[EXERCISE INSTRUCTIONS]
Produce a verbatim copy of the data below that contains no pictures.

[STORED DATA]
————

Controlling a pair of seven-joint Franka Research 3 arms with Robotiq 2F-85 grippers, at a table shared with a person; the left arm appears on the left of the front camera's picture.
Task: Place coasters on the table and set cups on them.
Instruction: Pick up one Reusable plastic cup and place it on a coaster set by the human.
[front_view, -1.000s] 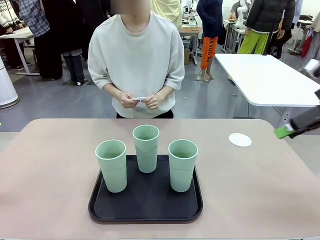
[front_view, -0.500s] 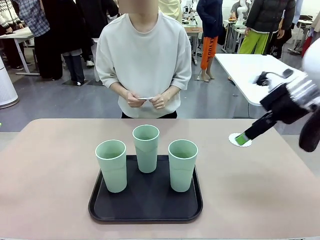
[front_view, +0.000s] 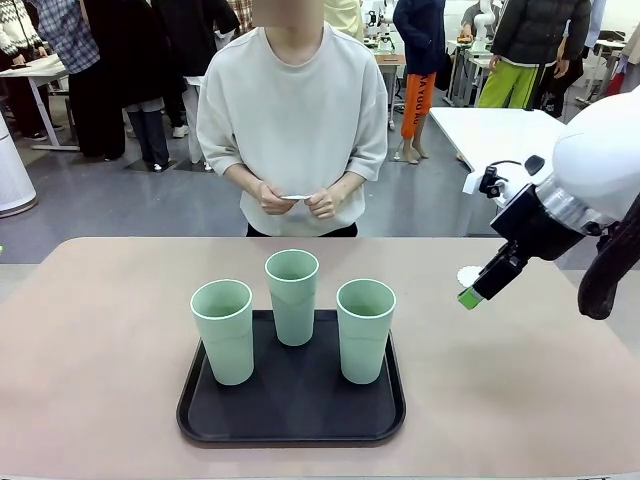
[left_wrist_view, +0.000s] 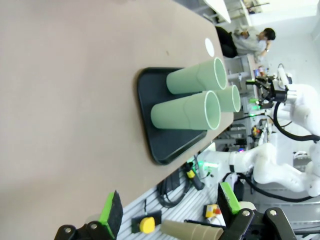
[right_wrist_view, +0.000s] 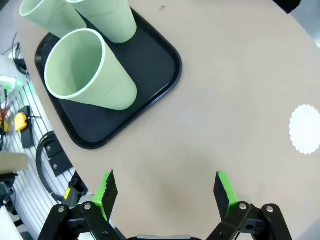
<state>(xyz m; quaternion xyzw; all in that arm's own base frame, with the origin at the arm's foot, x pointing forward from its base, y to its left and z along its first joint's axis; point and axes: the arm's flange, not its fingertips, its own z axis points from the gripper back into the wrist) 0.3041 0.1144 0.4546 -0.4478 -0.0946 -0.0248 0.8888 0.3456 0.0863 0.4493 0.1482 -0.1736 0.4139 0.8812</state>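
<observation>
The beige-pink table (front_view: 90, 340) stands in a busy workshop, with a person (front_view: 295, 110) at its 12 o'clock edge. We take the black tray (front_view: 290, 425) as the dial centre.

The three cups (front_view: 292, 297) stand upright on the tray, apart from one another. We judge this a staging position, since each cup needs a coaster laid first.

One coaster (right_wrist_view: 306, 129) lies flat on the bare table at about 2 o'clock, well apart from the tray. The person's hands (front_view: 272, 198) pinch a thin white piece (front_view: 297, 197), probably further coasters.

The right gripper (front_view: 470, 297) hangs over bare table between the coaster and the tray. Its jaws are spread wide, and it holds and touches nothing. The left gripper (left_wrist_view: 170, 206), on the 9 o'clock side, is likewise wide apart and empty.
</observation>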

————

[EXPECTED ANSWER]
Controlling a pair of seven-joint Franka Research 3 arms with Robotiq 2F-85 grippers, at a table shared with a person; the left arm appears on the left of the front camera's picture.
Task: Place coasters on the table and set cups on them.
Instruction: Pick up one Reusable plastic cup and place it on a coaster set by the human.
[front_view, -1.000s] 
[front_view, -0.500s] 
[front_view, +0.000s] 
[left_wrist_view, +0.000s] 
[right_wrist_view, +0.000s] 
<state>(xyz m; quaternion xyzw; all in that arm's own base frame, with the origin at the arm's foot, x pointing forward from its base, y to its left and z along its first joint's axis; point and axes: the arm's flange, not its fingertips, its own z axis points from the gripper back into the wrist) 0.3041 0.1144 0.4546 -0.4478 -0.0946 -0.0248 0.8888 0.3456 0.0863 0.4493 0.1482 -0.1736 0.4139 0.8812</state>
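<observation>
The beige-pink table (front_view: 90, 340) stands in a busy workshop, with a person (front_view: 295, 110) at its 12 o'clock edge. We take the black tray (front_view: 290, 425) as the dial centre.

The three cups (front_view: 292, 297) stand upright on the tray, apart from one another. We judge this a staging position, since each cup needs a coaster laid first.

One coaster (right_wrist_view: 306, 129) lies flat on the bare table at about 2 o'clock, well apart from the tray. The person's hands (front_view: 272, 198) pinch a thin white piece (front_view: 297, 197), probably further coasters.

The right gripper (front_view: 470, 297) hangs over bare table between the coaster and the tray. Its jaws are spread wide, and it holds and touches nothing. The left gripper (left_wrist_view: 170, 206), on the 9 o'clock side, is likewise wide apart and empty.
</observation>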

This concludes the output for the exercise.